Soledad Castro Lazaroff
i.
El otoño tocó y le abrí la puerta.
Su luz garbosa entró con elegancia,
endulzó el aire tibio su fragancia,
la seducción de una nostalgia cierta.
Como duda que insiste y desconcierta
fue despiadado en su perseverancia,
me llevó hasta el asombro de la infancia,
al primer amarillo de mi huerta.
Encandilada, lo pensé tan tierno
cuando empezaron a caer las hojas…
Así de vulnerable, ¡era aún más bello!
Pero él no supo amar sus paradojas.
De orgullo huyó fugaz, como un destello,
dejándome otra vez en pleno invierno.
ii.
Salgo del mar del sueño, la mañana está hambrienta
y al compás prefiguro mis ritmos habituales:
los mismos movimientos, sonidos y rituales,
coreografía que bailo casi sin darme cuenta.
Chifla el agua caliente, el pancito me tienta,
friego platos y vasos, cerámicas, metales,
ciertos muebles y brillos se me antojan postales,
fragmentos de una vida ordenada y contenta.
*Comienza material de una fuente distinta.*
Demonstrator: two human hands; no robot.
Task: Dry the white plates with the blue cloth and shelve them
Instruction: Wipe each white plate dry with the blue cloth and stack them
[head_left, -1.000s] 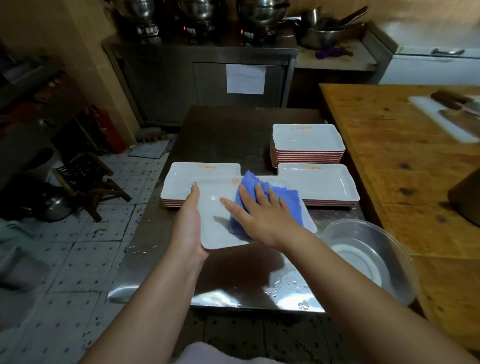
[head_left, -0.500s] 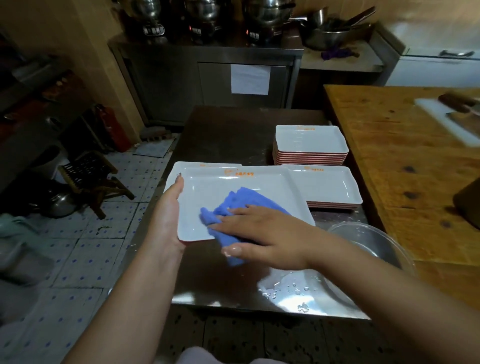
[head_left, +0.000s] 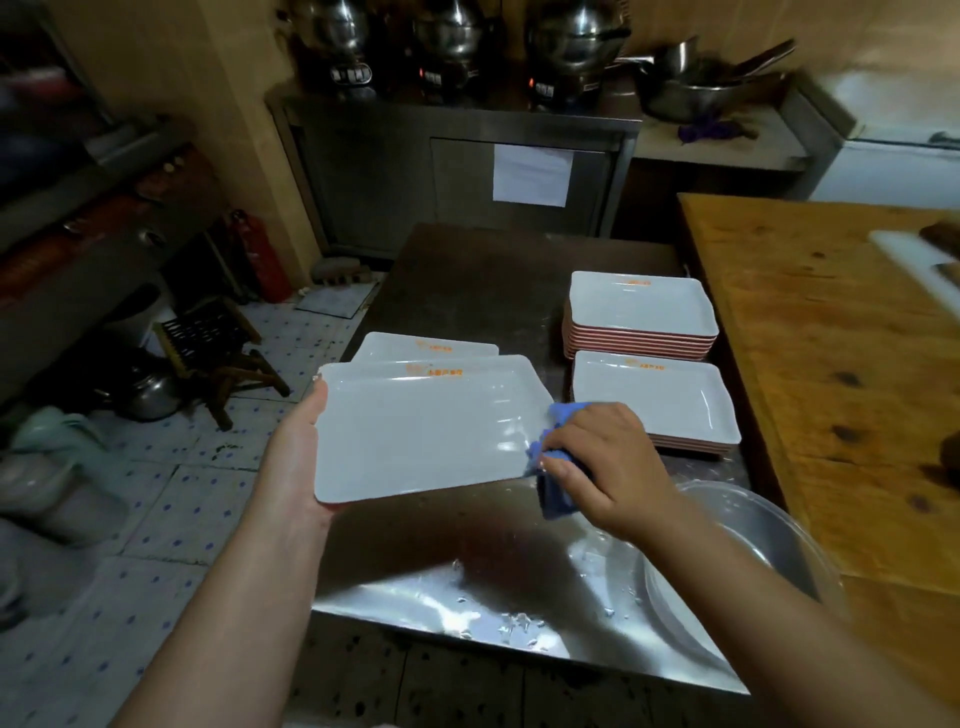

De pronto hay algo extraño, se cuela en un segundo,
algo veloz, muy simple, como una lagartija
y aunque intento guardar la calma y la armonía
ya me llené de imágenes de otra yo en otro mundo
con el soplo de abismo que entró por la rendija.
La puntada en el pecho durará todo el día.
iii.
De tanto encierro la casa se había
vuelto una mezcla absurda, incomprensible,
portland y huesos, un nudo imposible,
y era su piel eso que revestía
los caños, las goteras, conseguía
que cualquier grieta fuera imperceptible,
aguantaba la luz como un fusible
de carne seca que nada sentía.
De pronto, un tironcito en el cabello
que no le duele: algo en esa ternura
la despega del muro y al oído
él sabe hablarle un verso antiguo y bello.
Ya despierta, se mira el cuerpo herido:
allí otra vez su sangre, espesa, oscura.
iv.
Te escribo desde lejos, como en medio
del mar, de las montañas o la guerra,
te escribo desde el fondo de la tierra
que habita en mí, solemne, sin remedio,
te escribo contra el miedo, contra el tedio,
contra la realidad que nos encierra,
con mordida de fiera que se emperra
por salir de la ausencia, de su asedio.
Te escribo para proponerte un juego,
entrevero animal de antigua llama
que con versos enciende nuestra historia.
Te escribo y no te queda escapatoria:
mis palabras te arrastran a la cama.
Y no hay dios ni vergüenza. Sólo fuego.
v.
Y ahora que me viste, jugaste en mi rayuela,
¿será mi honestidad un pozo de agua estanca?
¿nos traerá la tregua de una bandera blanca,
de una paz de algún orden, como sea, aunque duela?
¿Qué se hace con el cuerpo cuando habla y se rebela?
¿Con el cielo de tiza cuando se desbarranca?
¿Con esa fe de infancia que insiste, vieja y franca,
en seguir dando saltos sobre tierra que vuela?
Yo qué sé. No sé nada. Líneas como raíces
y vos, que me mostraste que el patio sigue abierto
para nuestro recreo, que siempre está esperando.
Ojalá que los sueños, entre las cicatrices,
armen un cielo nuevo, y en tanto suelo incierto
busquen otra piedrita para seguir jugando.